= Giovanni Berardi =

Italian Cardinal

Giovanni Berardi (1380 – 21 January 1449) was the Cardinal and bishop.

He was born into the family De Ponte (De Pontibus) of the counts of Tagliacozzo. He was elected Archbishop of Taranto in 1421, and occupied the see until December 1439, when Pope Eugenius IV raised him to the cardinalate. He represented Eugene at the Council of Basel, and later served as papal legate in Germany against antipope Felix V (1439–40), and as legate a latere to establish peace between kings of Sicily and Aragon, 1440–41.
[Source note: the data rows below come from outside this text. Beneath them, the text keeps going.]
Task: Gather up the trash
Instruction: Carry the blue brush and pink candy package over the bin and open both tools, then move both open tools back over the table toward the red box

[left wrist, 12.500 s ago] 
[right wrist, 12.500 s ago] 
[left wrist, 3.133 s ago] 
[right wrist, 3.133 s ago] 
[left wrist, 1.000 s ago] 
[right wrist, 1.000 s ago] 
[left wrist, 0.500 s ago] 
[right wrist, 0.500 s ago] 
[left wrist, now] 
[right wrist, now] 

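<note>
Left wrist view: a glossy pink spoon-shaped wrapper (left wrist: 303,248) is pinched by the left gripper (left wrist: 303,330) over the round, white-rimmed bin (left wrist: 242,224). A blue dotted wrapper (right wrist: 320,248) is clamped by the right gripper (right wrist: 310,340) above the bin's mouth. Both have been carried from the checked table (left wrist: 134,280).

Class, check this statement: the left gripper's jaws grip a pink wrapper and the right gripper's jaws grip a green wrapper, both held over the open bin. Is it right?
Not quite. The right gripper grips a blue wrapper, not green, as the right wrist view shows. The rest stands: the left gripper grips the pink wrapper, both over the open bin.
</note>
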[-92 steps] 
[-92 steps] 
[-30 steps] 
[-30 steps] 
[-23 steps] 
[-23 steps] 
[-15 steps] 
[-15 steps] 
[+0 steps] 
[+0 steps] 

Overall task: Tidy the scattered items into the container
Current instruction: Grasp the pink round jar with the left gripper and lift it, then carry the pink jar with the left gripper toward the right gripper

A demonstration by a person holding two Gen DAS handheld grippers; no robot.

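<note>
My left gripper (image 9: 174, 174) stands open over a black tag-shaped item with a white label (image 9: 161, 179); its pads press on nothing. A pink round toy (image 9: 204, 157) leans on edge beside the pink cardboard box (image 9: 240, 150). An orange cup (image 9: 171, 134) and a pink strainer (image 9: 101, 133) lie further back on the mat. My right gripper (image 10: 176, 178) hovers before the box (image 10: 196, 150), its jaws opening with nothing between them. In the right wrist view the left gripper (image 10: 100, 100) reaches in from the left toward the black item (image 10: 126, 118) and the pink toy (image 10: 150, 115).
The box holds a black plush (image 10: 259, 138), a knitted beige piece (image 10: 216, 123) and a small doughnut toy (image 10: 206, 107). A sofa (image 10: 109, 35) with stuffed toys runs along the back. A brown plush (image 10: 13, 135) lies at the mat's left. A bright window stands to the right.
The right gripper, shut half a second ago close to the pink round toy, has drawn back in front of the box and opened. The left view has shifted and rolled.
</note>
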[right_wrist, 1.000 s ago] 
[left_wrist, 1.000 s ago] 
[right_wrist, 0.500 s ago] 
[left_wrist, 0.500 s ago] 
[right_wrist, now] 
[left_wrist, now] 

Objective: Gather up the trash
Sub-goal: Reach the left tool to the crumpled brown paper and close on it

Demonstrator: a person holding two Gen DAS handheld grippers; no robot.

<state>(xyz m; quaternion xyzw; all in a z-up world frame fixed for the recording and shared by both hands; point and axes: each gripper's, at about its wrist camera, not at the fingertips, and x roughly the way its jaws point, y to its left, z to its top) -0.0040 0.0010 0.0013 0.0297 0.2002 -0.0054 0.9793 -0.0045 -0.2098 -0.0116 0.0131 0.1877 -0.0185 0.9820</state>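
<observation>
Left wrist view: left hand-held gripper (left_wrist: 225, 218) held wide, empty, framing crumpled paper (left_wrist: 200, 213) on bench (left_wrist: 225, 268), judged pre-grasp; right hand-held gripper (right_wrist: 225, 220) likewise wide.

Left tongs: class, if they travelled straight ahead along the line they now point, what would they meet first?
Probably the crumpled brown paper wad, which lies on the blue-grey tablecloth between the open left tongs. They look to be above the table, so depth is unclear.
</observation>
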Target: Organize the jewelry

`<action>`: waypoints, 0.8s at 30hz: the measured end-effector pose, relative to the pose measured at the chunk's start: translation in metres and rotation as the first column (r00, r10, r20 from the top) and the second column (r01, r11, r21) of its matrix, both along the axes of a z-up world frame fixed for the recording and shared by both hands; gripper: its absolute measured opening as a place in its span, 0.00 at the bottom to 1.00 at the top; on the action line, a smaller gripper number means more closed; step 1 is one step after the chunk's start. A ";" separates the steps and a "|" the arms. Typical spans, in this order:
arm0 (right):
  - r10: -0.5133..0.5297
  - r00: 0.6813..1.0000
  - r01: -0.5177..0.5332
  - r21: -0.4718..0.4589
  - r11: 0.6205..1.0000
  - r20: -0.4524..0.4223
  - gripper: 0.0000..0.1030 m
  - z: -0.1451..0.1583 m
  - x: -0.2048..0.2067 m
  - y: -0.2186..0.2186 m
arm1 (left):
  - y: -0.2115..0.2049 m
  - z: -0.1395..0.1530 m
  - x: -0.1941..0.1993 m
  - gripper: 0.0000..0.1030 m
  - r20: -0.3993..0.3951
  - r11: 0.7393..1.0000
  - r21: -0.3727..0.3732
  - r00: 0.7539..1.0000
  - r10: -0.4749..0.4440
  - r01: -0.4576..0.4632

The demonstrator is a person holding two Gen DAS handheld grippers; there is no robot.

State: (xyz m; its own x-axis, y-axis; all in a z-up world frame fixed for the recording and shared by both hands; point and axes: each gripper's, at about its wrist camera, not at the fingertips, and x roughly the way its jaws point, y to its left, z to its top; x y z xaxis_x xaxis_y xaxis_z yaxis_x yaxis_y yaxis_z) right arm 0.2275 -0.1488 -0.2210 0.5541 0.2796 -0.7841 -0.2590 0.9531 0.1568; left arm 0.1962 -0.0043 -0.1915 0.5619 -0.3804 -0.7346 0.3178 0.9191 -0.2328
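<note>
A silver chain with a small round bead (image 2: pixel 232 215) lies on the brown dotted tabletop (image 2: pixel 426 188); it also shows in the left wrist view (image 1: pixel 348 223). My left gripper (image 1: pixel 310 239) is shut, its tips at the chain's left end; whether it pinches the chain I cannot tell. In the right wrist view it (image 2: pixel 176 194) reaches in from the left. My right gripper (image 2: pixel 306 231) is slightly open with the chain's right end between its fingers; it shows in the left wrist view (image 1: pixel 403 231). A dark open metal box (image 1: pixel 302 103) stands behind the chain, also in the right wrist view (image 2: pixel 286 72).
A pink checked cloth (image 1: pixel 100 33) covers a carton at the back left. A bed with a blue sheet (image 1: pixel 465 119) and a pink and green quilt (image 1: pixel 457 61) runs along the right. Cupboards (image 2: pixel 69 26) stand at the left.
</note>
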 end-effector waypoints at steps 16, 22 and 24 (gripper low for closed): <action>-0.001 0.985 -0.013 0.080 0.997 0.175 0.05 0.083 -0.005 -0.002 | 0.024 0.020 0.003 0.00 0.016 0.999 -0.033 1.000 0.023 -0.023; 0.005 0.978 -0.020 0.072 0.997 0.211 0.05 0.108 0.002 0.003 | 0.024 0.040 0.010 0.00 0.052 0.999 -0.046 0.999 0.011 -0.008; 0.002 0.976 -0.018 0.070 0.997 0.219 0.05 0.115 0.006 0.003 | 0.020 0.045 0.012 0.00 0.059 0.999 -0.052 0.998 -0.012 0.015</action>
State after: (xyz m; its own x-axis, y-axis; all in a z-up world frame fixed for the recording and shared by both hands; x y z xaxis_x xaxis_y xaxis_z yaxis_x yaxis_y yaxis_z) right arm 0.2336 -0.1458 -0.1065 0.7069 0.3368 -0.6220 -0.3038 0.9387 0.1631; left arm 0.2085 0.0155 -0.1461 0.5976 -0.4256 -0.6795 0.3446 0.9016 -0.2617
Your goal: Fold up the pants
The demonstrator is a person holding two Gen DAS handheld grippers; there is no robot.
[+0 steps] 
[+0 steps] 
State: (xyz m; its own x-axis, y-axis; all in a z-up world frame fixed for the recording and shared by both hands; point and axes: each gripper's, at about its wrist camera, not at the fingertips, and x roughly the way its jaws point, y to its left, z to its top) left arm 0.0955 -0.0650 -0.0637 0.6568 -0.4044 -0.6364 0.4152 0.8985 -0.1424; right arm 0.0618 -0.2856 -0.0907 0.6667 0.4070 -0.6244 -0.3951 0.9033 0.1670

He was named bishop of the suburbicarian see of Palestrina on 7 March 1444, and grand penitentiary, at the end of that year. As the most senior cardinal-bishop residing in Roman Curia, he became dean of the Sacred College of Cardinals in 1445. He presided over the papal conclave, 1447, and successfully promoted the candidature of Cardinal Tommaso Parentucelli, who was elected Pope Nicholas V.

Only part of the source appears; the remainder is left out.